Hablan entre sí, mi padre le cuenta a la mujer del pañuelo azul que
él, en su día, horneó unas madalenas de frutas y chocolate que
obtuvieron críticas muy favorables en unas cuantas revistas de
cocina. De eso hace ya muchos años. La mujer lo mira y asiente,
sonríe mientras come su madalena a pequeños pellizcos, masticándola
muy despacio. A nuestra izquierda se habla de fútbol, a nuestra
derecha de cómo tomar la autopista desde la ciudad para así
esquivar el atasco seguro de mediodía. Apenas se ha escuchado el
nombre de mi padre desde el control, lo han repetido varias veces. Se
acerca la enfermera y, sonriendo, le dice: Ya es su turno. Ya es la
hora.
Miro
alejarse a mi padre hacia el pasillo tintado de verde. Desaparece
bajo el rótulo que informa acerca de las precauciones necesarias
para entrar en la unidad de radioterapia. La mujer del pañuelo azul
me aprieta suavemente la mano y se retira hacia los luminosos
ventanales. Lentamente se inclina y apaga el televisor.

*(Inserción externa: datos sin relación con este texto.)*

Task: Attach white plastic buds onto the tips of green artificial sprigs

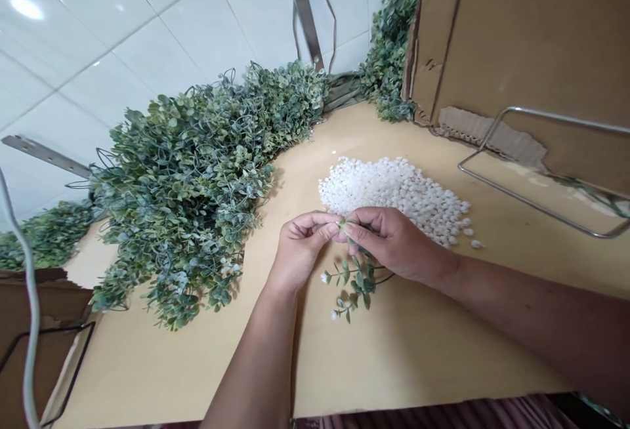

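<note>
My right hand [381, 235] pinches an artificial leaf sprig [361, 281] near one of its tips. Its leafy branches hang below the fingers, and two of them end in small white pieces. Thumb and forefinger of my left hand [308, 239] are closed at that same tip, touching the right fingertips. What lies between the left fingers is too small and covered to make out. Just behind my hands spreads a pile of small white bead-like pieces [384, 183] on the tan table [236, 363].
A large heap of artificial greenery [191, 173] lies at the left, against the white tiled wall [197, 29]. A cardboard box [531, 42] stands at the back right, with a bent metal wire frame [536, 206] before it. A white cable [29, 298] hangs at the far left.
</note>
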The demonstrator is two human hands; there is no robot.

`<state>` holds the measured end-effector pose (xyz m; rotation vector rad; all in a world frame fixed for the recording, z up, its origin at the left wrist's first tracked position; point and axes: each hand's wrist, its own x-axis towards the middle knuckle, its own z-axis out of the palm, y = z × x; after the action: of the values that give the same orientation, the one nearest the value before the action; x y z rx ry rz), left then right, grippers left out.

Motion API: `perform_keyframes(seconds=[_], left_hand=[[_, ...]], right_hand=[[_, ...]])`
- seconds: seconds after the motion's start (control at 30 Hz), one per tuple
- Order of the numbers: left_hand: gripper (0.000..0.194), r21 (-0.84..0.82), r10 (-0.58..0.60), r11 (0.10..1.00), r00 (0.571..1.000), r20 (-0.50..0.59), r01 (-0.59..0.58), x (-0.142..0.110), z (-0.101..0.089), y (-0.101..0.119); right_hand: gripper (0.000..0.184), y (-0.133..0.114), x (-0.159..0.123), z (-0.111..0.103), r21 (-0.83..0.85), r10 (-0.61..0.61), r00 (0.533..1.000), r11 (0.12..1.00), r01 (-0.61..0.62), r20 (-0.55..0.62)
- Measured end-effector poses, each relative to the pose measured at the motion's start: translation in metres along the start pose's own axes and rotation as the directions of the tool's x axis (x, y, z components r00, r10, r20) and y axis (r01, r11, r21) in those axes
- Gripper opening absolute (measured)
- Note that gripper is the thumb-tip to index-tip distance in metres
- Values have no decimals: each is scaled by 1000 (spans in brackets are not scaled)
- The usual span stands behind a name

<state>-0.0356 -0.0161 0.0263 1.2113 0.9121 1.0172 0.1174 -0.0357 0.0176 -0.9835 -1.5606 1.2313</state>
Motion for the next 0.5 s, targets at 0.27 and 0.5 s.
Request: perform_keyframes(seconds=[0.27,0.5], left_hand=[[18,103,-5,995,996,-86,14,1,0,6],[16,83,11,997,999,-35,-8,0,1,10]], right_hand=[[25,7,4,-4,79,22,997,996,-28,73],[24,8,5,-4,142,5,994,990,-20,105]])
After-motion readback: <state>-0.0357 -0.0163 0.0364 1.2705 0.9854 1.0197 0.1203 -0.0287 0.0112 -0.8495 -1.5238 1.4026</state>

Con este relato volví a escribir, después de muchos años en silencio. Supongo que tenía otras cosas que hacer. El premio obtenido en el Certamen de relato de la UP me dio un empujón y nuevos ánimos.
Hoy no puedo evitar recordarlo.
La nieve trae recuerdos y sonidos. Siempre relacionados con la literatura.